Emily Wei Rales is director and cofounder of Glenstone, a museum in Potomac, Maryland, that integrates contemporary art, architecture, and nature. Trained in art history and Chinese studies at Wellesley College, she worked at the Solomon R. Guggenheim Museum on the exhibition “China: 5,000 Years” and at New York City art galleries, including Barbara Gladstone, prior to joining her husband, Mitchell P. Rales, in cofounding Glenstone Foundation and Glenstone Museum.

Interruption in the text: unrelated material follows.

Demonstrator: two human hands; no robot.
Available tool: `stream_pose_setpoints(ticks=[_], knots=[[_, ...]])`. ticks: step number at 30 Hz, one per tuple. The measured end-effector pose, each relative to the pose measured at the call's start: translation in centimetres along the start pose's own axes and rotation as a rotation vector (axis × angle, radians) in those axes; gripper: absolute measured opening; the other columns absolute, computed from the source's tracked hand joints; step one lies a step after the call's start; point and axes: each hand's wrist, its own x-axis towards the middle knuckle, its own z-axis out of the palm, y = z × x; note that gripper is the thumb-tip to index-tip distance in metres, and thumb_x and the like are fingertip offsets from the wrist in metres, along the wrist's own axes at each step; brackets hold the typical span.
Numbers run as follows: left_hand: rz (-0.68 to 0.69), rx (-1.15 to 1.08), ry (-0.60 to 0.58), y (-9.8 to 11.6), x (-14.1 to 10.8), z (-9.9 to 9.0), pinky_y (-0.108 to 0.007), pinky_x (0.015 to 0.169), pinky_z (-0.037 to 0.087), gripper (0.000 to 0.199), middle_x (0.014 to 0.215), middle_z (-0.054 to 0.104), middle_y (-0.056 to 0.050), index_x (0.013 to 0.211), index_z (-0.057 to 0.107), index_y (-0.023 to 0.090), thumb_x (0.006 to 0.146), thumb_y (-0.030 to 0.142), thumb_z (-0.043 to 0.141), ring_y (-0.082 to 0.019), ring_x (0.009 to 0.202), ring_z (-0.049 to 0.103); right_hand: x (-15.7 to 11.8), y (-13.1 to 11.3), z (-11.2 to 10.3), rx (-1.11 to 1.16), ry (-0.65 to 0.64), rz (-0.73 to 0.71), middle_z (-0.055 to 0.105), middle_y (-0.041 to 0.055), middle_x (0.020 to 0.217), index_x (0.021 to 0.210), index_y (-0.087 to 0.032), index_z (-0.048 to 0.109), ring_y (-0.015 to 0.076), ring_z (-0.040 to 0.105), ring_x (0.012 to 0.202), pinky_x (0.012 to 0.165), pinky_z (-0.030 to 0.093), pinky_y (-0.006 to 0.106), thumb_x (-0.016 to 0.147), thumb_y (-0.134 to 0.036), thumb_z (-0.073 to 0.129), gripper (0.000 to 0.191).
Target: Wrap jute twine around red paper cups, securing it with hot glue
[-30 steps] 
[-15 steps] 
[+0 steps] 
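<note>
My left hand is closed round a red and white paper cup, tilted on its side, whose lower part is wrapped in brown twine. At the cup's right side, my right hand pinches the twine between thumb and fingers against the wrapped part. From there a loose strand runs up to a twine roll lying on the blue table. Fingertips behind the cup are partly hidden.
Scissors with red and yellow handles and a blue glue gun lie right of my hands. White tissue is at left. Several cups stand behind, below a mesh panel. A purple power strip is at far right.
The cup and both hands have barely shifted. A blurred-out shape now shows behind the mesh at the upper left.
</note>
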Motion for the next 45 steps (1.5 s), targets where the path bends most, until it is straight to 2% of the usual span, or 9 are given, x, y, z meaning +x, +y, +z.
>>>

When Mitch and I set out to create a museum more than 15 years ago, three tenets guided our thinking: First, we were committed to building a collection of post–World War II art that represents the most significant artistic innovations of our time. Second, we wanted to locate the museum not in an urban area but in Potomac, Maryland, within a setting that holistically integrates art, architecture, and nature. Finally, we embraced the counterintuitive notion of “less is more” in our approach to the visitor experience, which we designed to be slow, uncrowded, and meditative. We opened Glenstone Museum to the public in the fall of 2006 with the completion of our first building, the Gallery, which was designed by Charles Gwathmey. From the very beginning we asked visitors to schedule a visit ahead of time to preserve a quiet, unhurried atmosphere. Admission is—and always will be—free.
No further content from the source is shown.